AMD 250 Computer Hardware User Manual


 
168 Integer Optimizations Chapter 8
25112 Rev. 3.06 September 2005
Software Optimization Guide for AMD64 Processors
Use the Largest Possible Operand Size
Always move data using the largest operand size possible. For example, use REP MOVSD rather than
REP MOVSW, and REP MOVSW rather than REP MOVSB. Use REP STOSD rather than REP STOSW, and
REP STOSW rather than REP STOSB.
In 64-bit mode, a quadword data size is available and offers better performance (for example,
REP MOVSQ and REP STOSQ).
Ensure DF = 0 (Increment)
Always make sure that DF is 0 (increment) after execution of CLD for rep movs and rep stos.
DF = 1 (decrement) is only needed for certain cases of overlapping rep movs (for example, source
and destination overlap).
While string instructions with DF = 1 (decrement) are slower, only the overhead part of the cycle
equation is larger and not the throughput part. See Table 6 on page 167 for additional latency
numbers.
Align Source and Destination with Operand Size
For rep movs, make sure that both the source and destination are aligned with regard to the operand
size. Handle the end case separately, if necessary. If either source or destination cannot be aligned,
make the destination aligned and the source misaligned. For rep stos, make the destination aligned.

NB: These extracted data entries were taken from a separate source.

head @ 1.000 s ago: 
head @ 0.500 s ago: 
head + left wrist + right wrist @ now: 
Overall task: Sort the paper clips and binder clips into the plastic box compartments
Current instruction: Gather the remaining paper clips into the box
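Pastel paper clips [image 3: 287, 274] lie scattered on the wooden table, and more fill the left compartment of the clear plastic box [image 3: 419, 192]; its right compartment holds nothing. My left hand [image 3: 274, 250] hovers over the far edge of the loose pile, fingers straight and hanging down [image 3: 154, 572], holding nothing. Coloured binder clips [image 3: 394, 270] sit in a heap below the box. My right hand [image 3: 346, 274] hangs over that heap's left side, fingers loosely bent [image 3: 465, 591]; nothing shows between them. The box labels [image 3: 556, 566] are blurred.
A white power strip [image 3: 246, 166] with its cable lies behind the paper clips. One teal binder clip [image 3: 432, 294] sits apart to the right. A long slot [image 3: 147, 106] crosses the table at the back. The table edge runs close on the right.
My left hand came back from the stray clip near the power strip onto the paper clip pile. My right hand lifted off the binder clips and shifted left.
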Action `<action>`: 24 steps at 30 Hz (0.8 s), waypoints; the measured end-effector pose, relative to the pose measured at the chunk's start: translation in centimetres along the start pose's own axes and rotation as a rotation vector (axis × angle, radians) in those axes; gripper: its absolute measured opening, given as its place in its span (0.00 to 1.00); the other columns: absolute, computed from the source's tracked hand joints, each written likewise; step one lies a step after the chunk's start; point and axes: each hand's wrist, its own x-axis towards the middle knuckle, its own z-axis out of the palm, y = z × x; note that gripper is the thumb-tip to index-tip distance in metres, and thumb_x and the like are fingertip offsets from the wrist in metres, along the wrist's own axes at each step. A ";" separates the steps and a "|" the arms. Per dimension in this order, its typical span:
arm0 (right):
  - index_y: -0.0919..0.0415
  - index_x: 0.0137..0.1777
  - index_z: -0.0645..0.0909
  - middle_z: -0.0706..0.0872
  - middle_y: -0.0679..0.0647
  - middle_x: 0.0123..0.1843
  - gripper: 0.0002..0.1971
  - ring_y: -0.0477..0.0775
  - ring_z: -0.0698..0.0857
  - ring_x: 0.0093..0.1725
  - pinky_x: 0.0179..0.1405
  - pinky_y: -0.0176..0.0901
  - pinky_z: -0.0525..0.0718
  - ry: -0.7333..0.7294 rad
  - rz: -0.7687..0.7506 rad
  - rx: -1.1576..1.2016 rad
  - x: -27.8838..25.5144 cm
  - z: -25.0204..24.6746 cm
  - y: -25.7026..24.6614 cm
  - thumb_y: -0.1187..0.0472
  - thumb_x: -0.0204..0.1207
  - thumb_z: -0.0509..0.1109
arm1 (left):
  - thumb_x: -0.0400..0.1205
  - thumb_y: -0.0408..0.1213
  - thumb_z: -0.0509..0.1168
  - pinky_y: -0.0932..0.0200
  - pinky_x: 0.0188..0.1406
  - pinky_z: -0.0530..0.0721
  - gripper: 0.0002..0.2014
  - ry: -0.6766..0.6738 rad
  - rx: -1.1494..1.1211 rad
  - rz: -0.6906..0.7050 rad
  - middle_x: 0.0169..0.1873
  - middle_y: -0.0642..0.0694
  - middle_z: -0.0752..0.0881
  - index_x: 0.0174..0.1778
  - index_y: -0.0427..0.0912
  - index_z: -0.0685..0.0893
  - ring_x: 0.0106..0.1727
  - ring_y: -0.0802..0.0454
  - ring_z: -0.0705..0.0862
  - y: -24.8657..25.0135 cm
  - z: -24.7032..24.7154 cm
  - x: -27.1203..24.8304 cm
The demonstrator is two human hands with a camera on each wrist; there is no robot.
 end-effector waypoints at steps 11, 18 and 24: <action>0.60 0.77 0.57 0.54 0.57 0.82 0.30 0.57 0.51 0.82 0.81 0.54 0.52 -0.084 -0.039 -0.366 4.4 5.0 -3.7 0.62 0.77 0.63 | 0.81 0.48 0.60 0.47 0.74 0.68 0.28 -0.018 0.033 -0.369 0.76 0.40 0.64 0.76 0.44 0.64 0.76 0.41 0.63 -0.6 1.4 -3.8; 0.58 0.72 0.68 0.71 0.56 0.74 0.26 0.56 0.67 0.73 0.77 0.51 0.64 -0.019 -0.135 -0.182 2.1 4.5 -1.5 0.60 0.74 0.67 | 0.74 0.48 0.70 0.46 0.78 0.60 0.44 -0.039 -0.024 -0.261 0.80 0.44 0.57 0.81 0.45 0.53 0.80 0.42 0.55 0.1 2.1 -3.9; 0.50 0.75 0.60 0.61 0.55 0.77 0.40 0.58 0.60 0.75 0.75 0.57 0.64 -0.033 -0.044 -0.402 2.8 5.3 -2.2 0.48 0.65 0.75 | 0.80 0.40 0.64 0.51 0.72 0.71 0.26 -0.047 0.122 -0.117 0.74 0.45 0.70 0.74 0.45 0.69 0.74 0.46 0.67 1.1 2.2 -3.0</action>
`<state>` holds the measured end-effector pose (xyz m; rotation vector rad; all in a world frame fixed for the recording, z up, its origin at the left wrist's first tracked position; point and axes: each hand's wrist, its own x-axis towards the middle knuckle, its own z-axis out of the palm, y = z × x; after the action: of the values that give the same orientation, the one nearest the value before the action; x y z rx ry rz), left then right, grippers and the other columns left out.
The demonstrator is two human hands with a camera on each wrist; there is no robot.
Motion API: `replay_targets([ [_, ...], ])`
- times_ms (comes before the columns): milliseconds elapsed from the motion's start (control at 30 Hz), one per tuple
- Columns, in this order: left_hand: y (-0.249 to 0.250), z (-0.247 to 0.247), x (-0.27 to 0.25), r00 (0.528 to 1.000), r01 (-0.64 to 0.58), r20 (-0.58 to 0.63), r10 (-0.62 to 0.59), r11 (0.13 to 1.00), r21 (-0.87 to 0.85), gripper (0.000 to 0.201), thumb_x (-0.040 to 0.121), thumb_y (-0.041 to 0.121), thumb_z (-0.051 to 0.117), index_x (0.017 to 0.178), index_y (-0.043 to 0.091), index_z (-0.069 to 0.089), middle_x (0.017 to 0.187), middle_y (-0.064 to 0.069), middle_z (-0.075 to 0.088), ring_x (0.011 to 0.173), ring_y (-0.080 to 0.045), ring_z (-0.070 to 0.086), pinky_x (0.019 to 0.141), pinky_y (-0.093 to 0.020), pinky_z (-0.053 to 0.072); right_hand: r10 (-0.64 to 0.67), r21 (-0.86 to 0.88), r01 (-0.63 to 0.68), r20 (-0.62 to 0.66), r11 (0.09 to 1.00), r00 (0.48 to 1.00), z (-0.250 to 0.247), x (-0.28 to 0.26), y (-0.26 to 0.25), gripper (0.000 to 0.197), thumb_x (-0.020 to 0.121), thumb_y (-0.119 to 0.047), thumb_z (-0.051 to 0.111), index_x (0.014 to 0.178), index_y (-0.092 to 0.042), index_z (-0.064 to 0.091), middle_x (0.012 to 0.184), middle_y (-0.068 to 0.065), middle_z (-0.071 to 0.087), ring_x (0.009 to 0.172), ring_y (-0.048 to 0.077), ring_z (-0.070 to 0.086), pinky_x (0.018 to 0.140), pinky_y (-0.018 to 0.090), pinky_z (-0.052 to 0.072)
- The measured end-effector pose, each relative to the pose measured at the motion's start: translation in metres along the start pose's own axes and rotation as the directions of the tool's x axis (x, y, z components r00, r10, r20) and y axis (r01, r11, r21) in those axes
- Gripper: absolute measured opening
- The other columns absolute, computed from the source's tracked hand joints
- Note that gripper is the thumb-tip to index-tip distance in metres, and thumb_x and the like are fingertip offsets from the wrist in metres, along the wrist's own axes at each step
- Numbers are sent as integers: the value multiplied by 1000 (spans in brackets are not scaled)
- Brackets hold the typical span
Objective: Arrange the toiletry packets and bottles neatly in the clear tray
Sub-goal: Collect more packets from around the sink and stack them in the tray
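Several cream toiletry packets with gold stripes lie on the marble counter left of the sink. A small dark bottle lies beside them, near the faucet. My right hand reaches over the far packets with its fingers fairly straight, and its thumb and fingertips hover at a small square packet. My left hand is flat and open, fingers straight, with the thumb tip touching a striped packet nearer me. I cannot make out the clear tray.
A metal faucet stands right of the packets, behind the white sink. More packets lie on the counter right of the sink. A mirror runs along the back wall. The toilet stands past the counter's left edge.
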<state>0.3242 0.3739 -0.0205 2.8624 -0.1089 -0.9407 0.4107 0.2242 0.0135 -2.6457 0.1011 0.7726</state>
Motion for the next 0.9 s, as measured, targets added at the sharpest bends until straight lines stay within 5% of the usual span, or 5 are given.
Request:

Inline REP String with Low Counts
For repeat counts of less than 4k, expand REP string instructions into equivalent sequences of simple
AMD64 instructions. Use an inline sequence of loads and stores to accomplish the move. Use a
sequence of stores to emulate REP STOS. This technique eliminates the setup overhead of REP
instructions and increases instruction throughput.
Use Loop for REP String with Low Variable Counts
If the repeated count is variable, but is likely less than eight, use a simple loop to move/store the data.
This technique avoids the overhead of REP MOVS and REP STOS.